Directions for this task:
Pictures aside, write out the data exactly as it reads.

Supplied data:
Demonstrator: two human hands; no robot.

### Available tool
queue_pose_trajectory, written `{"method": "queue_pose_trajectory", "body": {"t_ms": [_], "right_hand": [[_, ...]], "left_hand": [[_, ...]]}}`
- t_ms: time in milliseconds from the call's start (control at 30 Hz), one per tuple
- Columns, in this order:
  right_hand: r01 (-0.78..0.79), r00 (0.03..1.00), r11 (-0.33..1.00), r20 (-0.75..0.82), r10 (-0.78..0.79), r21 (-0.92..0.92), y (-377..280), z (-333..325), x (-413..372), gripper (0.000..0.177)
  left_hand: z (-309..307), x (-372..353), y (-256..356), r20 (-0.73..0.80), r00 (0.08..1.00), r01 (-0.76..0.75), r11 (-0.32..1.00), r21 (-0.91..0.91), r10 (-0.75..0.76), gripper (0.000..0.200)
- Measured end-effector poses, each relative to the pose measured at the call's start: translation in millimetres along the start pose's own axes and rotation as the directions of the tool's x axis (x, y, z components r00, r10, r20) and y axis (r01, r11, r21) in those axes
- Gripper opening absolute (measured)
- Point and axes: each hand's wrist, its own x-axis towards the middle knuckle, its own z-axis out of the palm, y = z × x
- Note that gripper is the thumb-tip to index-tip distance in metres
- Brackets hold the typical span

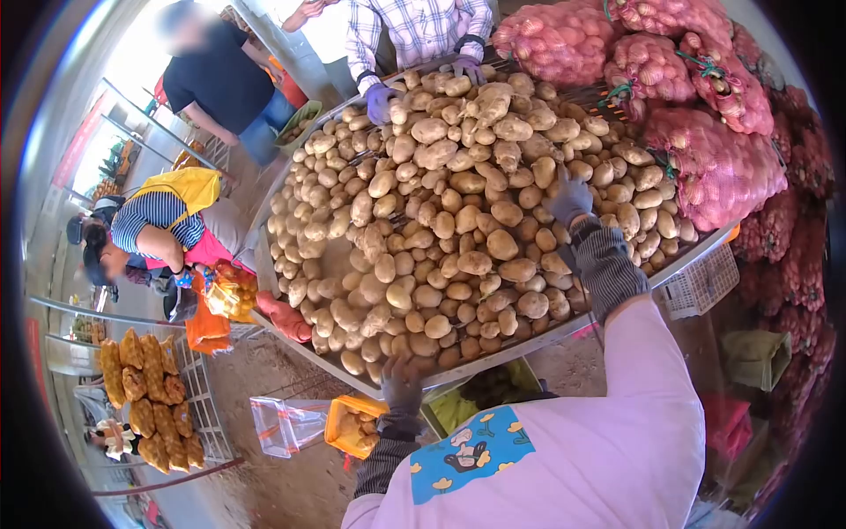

Answer space:
Demonstrator: two human hands; no robot.

### Available tool
queue_pose_trajectory, written `{"method": "queue_pose_trajectory", "body": {"t_ms": [_], "right_hand": [[_, ...]], "left_hand": [[_, ...]]}}`
- t_ms: time in milliseconds from the call's start (control at 30 Hz), one per tuple
- Columns, in this order:
  right_hand: r01 (-0.78..0.79), r00 (0.03..1.00), r11 (-0.33..1.00), r20 (-0.75..0.82), r10 (-0.78..0.79), r21 (-0.92..0.92), y (-377..280), z (-333..325), x (-413..372), gripper (0.000..0.177)
  left_hand: z (-309..307), x (-372..353), y (-256..356), r20 (-0.73..0.80), r00 (0.08..1.00), r01 (-0.76..0.75), r11 (-0.32..1.00), r21 (-0.91..0.91), r10 (-0.75..0.76), gripper (0.000..0.200)
- Measured end-effector poses, each relative to the pose measured at the call's start: translation in millimetres along the start pose's own axes and rotation as the directions of the tool's x axis (x, y, z components r00, r10, r20) and y axis (r01, r11, r21) in those axes
- Gripper opening absolute (measured)
- Point and axes: each hand's wrist, its own x-axis towards the middle knuckle, its own z-axis out of the palm, y = z × x
- Note that gripper is the thumb-tip to index-tip distance in metres
- Brackets hold the typical span

The exercise is done, with nothing left to add.